9. Negotiate with your employer. Develop a plan that you think will work for you–when you will pump, where you will store milk, other special arrangements like being able to visit your baby and nurse during your lunch hour. If you know other women in your workplace who have pumped milk for their babies, talk to them about the problems they encountered and how they solved them. In putting together your plan, consider the following:
- When will you pump? You will need to pump about as often as your baby nurses, every two to three hours. If you work an eight-hour day, this means pumping at mid-morning, at lunch, and at mid-afternoon. If you pump both breasts at the same time, allow 15 to 20 minutes, 30 minutes if you pump each breast separately. You may have to arrive earlier and stay later to make up for time spent pumping.

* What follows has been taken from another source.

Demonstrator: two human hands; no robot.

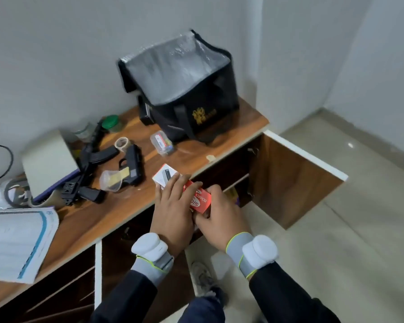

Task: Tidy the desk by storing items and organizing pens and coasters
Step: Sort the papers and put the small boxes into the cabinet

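At the front edge of the counter [91, 213], above a cabinet whose door [289, 178] is standing open, both hands are meeting on a red box [200, 198]. The right grip [219, 213] is grasping this box, with fingers curling round its near end. The left grip [173, 206] is released; its fingers are lying almost straight across the red box and a white box [162, 177] touching it behind. A black bag [191, 108] is standing open at the far end of the counter.

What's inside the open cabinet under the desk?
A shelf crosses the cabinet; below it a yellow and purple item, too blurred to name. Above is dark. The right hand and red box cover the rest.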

- Where will you pump? At your desk? In the ladies’ room? Can you borrow an office or use an empty room to pump in privacy? (Hang a “Do Not Disturb” sign on the door.) The ladies’ lounge is a good place if you like company while you pump–and some moms do). If you work in a hospital or medical center, there may be a pumping room near the newborn nursery or neonatal intensive care unit.
- Ideally, the place where you pump will have an electrical outlet, so that you can use an electric pump, if that is your choice, and a sink to rinse off the parts of the pump that come in contact with your milk. You’ll need a comfortable chair and a table for your equipment, your lunch, or any paperwork you might want to look at while you’re pumping.
- Where will you store the milk? A refrigerator where you can store expressed milk is handy, though you can substitute ice packs and a cooler.